• _WORK ITEM_
Give a verbatim copy of the data, leaving the pictures out.

• _INPUT DATA_
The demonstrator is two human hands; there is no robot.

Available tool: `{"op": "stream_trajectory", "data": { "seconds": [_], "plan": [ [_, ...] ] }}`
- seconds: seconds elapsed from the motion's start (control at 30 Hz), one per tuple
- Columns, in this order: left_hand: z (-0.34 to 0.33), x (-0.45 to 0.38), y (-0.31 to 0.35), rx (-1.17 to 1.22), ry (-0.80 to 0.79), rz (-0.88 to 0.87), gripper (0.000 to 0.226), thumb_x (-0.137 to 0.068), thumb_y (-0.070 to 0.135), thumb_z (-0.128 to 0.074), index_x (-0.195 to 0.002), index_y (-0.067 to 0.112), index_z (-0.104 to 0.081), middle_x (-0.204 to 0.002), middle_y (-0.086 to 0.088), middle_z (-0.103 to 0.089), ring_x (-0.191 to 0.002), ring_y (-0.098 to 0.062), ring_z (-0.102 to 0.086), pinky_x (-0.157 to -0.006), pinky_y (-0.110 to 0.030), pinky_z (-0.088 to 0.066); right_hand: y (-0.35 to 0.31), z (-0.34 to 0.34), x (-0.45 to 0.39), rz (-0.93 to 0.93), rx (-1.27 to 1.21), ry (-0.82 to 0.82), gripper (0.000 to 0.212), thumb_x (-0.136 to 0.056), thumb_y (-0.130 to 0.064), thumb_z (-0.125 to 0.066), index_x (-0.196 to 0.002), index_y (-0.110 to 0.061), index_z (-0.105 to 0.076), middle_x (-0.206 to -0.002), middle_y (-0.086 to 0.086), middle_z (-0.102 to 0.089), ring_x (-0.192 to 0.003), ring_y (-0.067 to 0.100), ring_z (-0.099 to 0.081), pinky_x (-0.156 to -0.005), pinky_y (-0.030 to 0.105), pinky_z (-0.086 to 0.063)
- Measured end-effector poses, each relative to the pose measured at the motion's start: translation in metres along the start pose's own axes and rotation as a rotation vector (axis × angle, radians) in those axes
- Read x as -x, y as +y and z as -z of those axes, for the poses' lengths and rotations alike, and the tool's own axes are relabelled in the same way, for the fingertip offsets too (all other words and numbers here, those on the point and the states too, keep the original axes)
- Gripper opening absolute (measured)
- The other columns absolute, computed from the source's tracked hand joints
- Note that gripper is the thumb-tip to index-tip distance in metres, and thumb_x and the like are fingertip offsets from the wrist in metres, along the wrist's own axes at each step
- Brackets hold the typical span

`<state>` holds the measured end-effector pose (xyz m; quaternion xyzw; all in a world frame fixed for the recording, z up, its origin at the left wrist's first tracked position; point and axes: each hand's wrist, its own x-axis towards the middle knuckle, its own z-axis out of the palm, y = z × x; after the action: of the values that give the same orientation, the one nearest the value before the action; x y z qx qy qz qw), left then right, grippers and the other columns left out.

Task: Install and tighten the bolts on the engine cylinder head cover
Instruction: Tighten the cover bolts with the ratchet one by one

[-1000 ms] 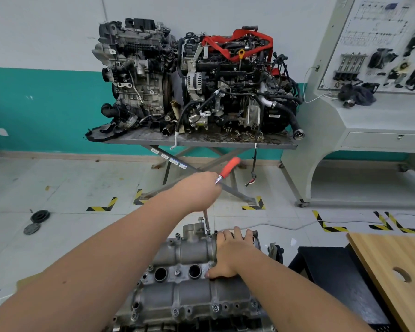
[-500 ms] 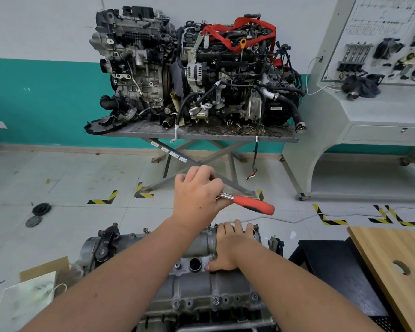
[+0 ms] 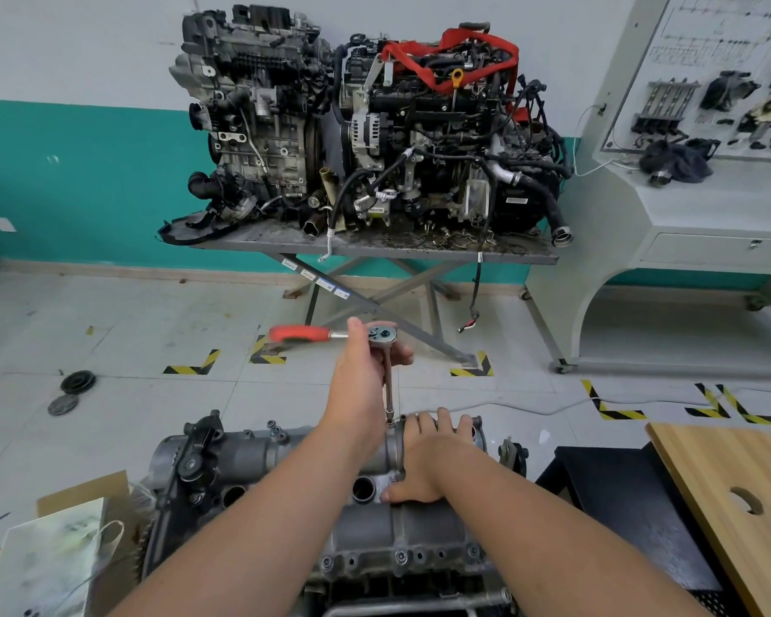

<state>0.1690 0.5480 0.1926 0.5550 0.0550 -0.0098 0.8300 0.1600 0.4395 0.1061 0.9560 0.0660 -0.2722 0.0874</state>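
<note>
- Where the ratchet's extension bar point(image 3: 389, 385) meets the cylinder head cover point(image 3: 419, 523), at the cover's far edge, sits the bolt being worked; the bolt itself is hidden under the socket tip, just left of the right fingertips.
- Its long axis runs near upright, from the bolt up to the ratchet head point(image 3: 383, 335), so the turning axis is vertical.
- From that head the red handle point(image 3: 298, 334) points level and to the left, away from the right arm.
- Wrapped round the bar just under the head, the left hand point(image 3: 361, 371) is the nearer one to the tool.
- Laid flat on the cover beside the bolt, the right hand point(image 3: 423, 460) has straight, relaxed fingers point(image 3: 441, 423) and grasps nothing; it seems to steady the cover.
- I judge the next swing must sweep the handle in a level arc about the bar.
- Further bolts point(image 3: 400, 557) sit along the cover's near edge.
</note>
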Motion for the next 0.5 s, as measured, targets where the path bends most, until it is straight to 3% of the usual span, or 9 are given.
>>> {"op": "stream_trajectory", "data": {
  "seconds": [0.1, 0.3, 0.5],
  "plan": [
    [0.004, -0.003, 0.011, 0.016, -0.115, 0.064, 0.041, -0.108, 0.041, -0.028, -0.092, 0.015, -0.055, -0.066, -0.002, -0.060, -0.063, -0.015, -0.057, -0.075, -0.034, -0.039, 0.000, 0.000, 0.000, 0.005, -0.001, 0.011, 0.128, -0.070, -0.087, -0.052, -0.157, -0.008, -0.002, -0.163, 0.011, -0.011, -0.149, 0.043, -0.001, -0.114, 0.067, -0.005],
    [0.024, 0.000, 0.021, -0.132, -0.396, 0.035, 0.038, -0.110, 0.022, -0.023, -0.092, 0.012, -0.055, -0.075, -0.005, -0.063, -0.078, -0.020, -0.059, -0.091, -0.041, -0.042, 0.000, -0.001, 0.000, 0.009, 0.004, 0.015, 0.128, -0.070, -0.088, -0.051, -0.157, -0.008, -0.002, -0.163, 0.012, -0.011, -0.149, 0.044, -0.002, -0.113, 0.068, -0.005],
    [0.028, -0.007, 0.035, -0.169, -0.410, 0.164, 0.026, -0.108, 0.020, -0.029, -0.104, 0.009, -0.051, -0.074, -0.007, -0.065, -0.078, -0.024, -0.065, -0.084, -0.036, -0.049, 0.001, -0.001, 0.002, 0.021, -0.002, 0.029, 0.126, -0.071, -0.087, -0.051, -0.156, -0.008, -0.004, -0.162, 0.011, -0.014, -0.148, 0.044, -0.004, -0.113, 0.068, -0.006]
  ]
}}
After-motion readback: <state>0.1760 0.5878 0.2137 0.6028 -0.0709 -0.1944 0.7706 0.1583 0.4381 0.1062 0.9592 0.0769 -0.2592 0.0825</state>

• _YOUR SOLUTION_
The demonstrator is two human hands; there is no robot.

Available tool: `{"op": "stream_trajectory", "data": { "seconds": [_], "plan": [ [_, ...] ] }}`
- seconds: seconds elapsed from the motion's start (control at 30 Hz), one per tuple
- Columns, in this order: left_hand: z (-0.34 to 0.33), x (-0.45 to 0.38), y (-0.31 to 0.35), rx (-1.17 to 1.22), ry (-0.80 to 0.79), rz (-0.88 to 0.87), gripper (0.000 to 0.226), thumb_x (-0.137 to 0.068), thumb_y (-0.070 to 0.135), thumb_z (-0.128 to 0.074), index_x (-0.195 to 0.002), index_y (-0.067 to 0.112), index_z (-0.104 to 0.081), middle_x (-0.204 to 0.002), middle_y (-0.086 to 0.088), middle_z (-0.103 to 0.089), ring_x (-0.191 to 0.002), ring_y (-0.098 to 0.062), ring_z (-0.102 to 0.086), pinky_x (-0.157 to -0.006), pinky_y (-0.110 to 0.030), pinky_z (-0.088 to 0.066); right_hand: y (-0.35 to 0.31), z (-0.34 to 0.34), x (-0.45 to 0.39), rz (-0.93 to 0.93), rx (-1.27 to 1.21), ry (-0.82 to 0.82), gripper (0.000 to 0.212), thumb_x (-0.136 to 0.056), thumb_y (-0.130 to 0.064), thumb_z (-0.125 to 0.066), index_x (-0.196 to 0.002), index_y (-0.110 to 0.061), index_z (-0.105 to 0.076), middle_x (-0.206 to -0.002), middle_y (-0.086 to 0.086), middle_z (-0.102 to 0.089), ring_x (-0.192 to 0.003), ring_y (-0.067 to 0.100), ring_z (-0.099 to 0.081), pinky_x (-0.156 to -0.005), pinky_y (-0.030 to 0.105), pinky_z (-0.086 to 0.063)
- Measured end-effector poses, each relative to the pose measured at the motion's start: translation in metres along the start pose's own axes and rotation as a rotation vector (axis × angle, radians) in those axes
- Read x as -x, y as +y and z as -z of those axes, for the poses' lengths and rotations alike, and the tool's own axes are relabelled in the same way, for the fingertip offsets too (all other words and numbers here, those on the point and the states too, keep the original axes)
- Gripper opening absolute (measured)
- The other columns absolute, computed from the source's tracked hand joints
- Note that gripper is the thumb-tip to index-tip distance in metres, and thumb_x and the like are fingertip offsets from the wrist in metres, along the wrist's own axes at each step
- Brackets hold the typical span

`<state>` holds the measured end-effector pose (xyz m; quaternion xyzw; all in a world frame fixed for the recording, z up, its origin at the left wrist's first tracked position; point and axes: each hand's wrist, its own x-axis towards the middle knuckle, its own z-axis out of the palm, y = z × x; after the action: of the values that give the same orientation, the one nearest the value before the action; x y z qx qy qz qw), left then right, grippers and the other columns left out.

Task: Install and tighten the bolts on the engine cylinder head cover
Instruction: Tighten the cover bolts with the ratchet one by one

[-1000 ms] 
[-500 ms] 
[+0 ms] 

<state>0.1690 0.5480 0.1926 0.5550 0.0550 -0.0098 0.8300 0.1600 0.4395 0.1061 0.9560 0.0660 -0.2722 0.0874</state>
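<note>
- Where the ratchet's extension bar point(image 3: 389, 385) meets the cylinder head cover point(image 3: 419, 523), at the cover's far edge, sits the bolt being worked; the bolt itself is hidden under the socket tip, just left of the right fingertips.
- Its long axis runs near upright, from the bolt up to the ratchet head point(image 3: 383, 335), so the turning axis is vertical.
- From that head the red handle point(image 3: 298, 334) points level and to the left, away from the right arm.
- Wrapped round the bar just under the head, the left hand point(image 3: 361, 371) is the nearer one to the tool.
- Laid flat on the cover beside the bolt, the right hand point(image 3: 423, 460) has straight, relaxed fingers point(image 3: 441, 423) and grasps nothing; it seems to steady the cover.
- I judge the next swing must sweep the handle in a level arc about the bar.
- Further bolts point(image 3: 400, 557) sit along the cover's near edge.
</note>
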Motion for the next 0.5 s, as measured, targets where the path bends most, until it is straight to 3% of the usual span, or 9 are given.
>>> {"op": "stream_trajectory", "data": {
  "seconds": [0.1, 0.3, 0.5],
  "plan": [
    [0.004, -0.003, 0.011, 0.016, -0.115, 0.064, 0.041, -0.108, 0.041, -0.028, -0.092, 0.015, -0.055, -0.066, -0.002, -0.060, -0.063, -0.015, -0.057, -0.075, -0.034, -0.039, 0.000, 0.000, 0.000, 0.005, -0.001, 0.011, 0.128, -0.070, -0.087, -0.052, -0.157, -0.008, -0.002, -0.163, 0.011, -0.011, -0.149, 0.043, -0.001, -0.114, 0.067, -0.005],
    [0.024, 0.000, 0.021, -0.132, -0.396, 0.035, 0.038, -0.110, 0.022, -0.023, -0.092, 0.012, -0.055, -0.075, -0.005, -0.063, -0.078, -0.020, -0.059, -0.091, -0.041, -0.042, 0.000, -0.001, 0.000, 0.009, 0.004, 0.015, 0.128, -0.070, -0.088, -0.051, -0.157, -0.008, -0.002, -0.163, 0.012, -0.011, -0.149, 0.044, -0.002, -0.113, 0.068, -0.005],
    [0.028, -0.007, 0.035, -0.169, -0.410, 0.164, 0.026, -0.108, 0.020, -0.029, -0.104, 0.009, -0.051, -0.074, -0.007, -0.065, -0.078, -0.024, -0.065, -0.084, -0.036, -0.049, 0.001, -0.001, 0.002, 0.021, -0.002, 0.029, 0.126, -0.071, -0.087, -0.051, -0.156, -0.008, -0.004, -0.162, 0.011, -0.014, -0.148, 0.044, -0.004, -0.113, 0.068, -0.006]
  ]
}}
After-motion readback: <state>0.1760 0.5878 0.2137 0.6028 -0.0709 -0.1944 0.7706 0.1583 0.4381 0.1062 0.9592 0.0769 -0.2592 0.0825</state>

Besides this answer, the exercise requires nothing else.